***** Data below

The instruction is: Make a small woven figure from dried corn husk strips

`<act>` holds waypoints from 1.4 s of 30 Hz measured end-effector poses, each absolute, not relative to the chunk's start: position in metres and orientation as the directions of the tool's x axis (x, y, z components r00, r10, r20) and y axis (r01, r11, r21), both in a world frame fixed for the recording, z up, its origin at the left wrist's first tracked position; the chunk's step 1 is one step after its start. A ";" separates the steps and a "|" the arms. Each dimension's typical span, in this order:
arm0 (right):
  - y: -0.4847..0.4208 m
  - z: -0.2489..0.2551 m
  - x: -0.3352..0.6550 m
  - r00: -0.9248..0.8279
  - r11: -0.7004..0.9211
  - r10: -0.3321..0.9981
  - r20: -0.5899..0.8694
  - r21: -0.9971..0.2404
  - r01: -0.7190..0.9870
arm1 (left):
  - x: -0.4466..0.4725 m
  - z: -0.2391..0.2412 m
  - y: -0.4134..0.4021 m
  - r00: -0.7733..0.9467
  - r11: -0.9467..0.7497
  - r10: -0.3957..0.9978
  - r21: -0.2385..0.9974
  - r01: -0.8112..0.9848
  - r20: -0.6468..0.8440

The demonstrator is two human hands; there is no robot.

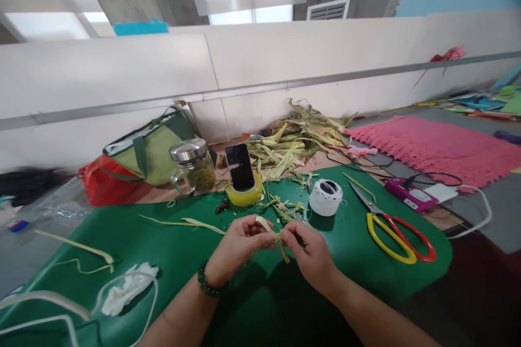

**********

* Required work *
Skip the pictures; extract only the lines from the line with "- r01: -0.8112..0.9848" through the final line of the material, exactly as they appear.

* Problem solution *
  - r01: -0.8112..0.9848
  - r20: -0.6468..0.8440

The demonstrator is two human hands; there is no robot.

No more work remains on this exercise.